[Exercise aim]:
Reproduce the entire listing exactly as written, apart from its pictures.

[Supplied information]:
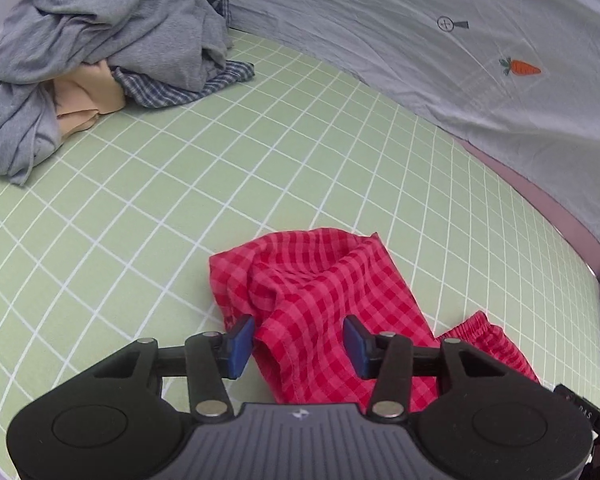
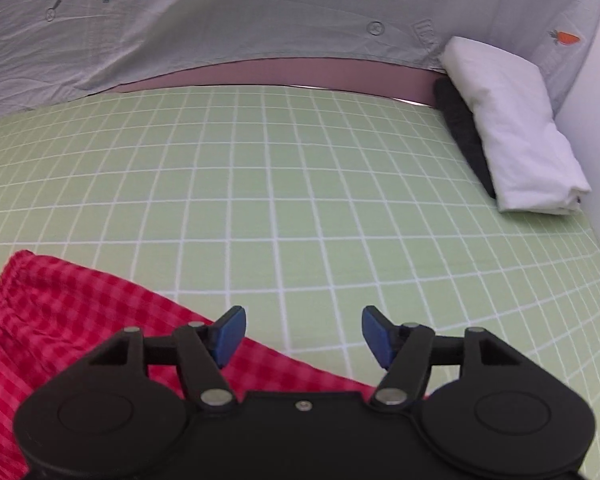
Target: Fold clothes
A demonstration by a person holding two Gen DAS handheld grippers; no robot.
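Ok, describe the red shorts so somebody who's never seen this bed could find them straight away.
Start at the green sheet with white grid lines that covers the bed. The red shorts lie crumpled at its near edge, right under the open left gripper. They are the only red checked cloth; the pile of clothes in the far corner is grey, beige and blue.

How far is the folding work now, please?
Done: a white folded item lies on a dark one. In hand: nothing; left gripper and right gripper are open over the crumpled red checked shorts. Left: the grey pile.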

[Solution]:
Target: Fold clothes
A demonstration by a person holding two Gen DAS handheld grippers; no robot.
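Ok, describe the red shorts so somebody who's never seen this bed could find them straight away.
Start at the green sheet with white grid lines that covers the bed. The red shorts lie crumpled at its near edge, right under the open left gripper. They are the only red checked cloth; the pile of clothes in the far corner is grey, beige and blue.

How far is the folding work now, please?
Done: a white folded item lies on a dark one. In hand: nothing; left gripper and right gripper are open over the crumpled red checked shorts. Left: the grey pile.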

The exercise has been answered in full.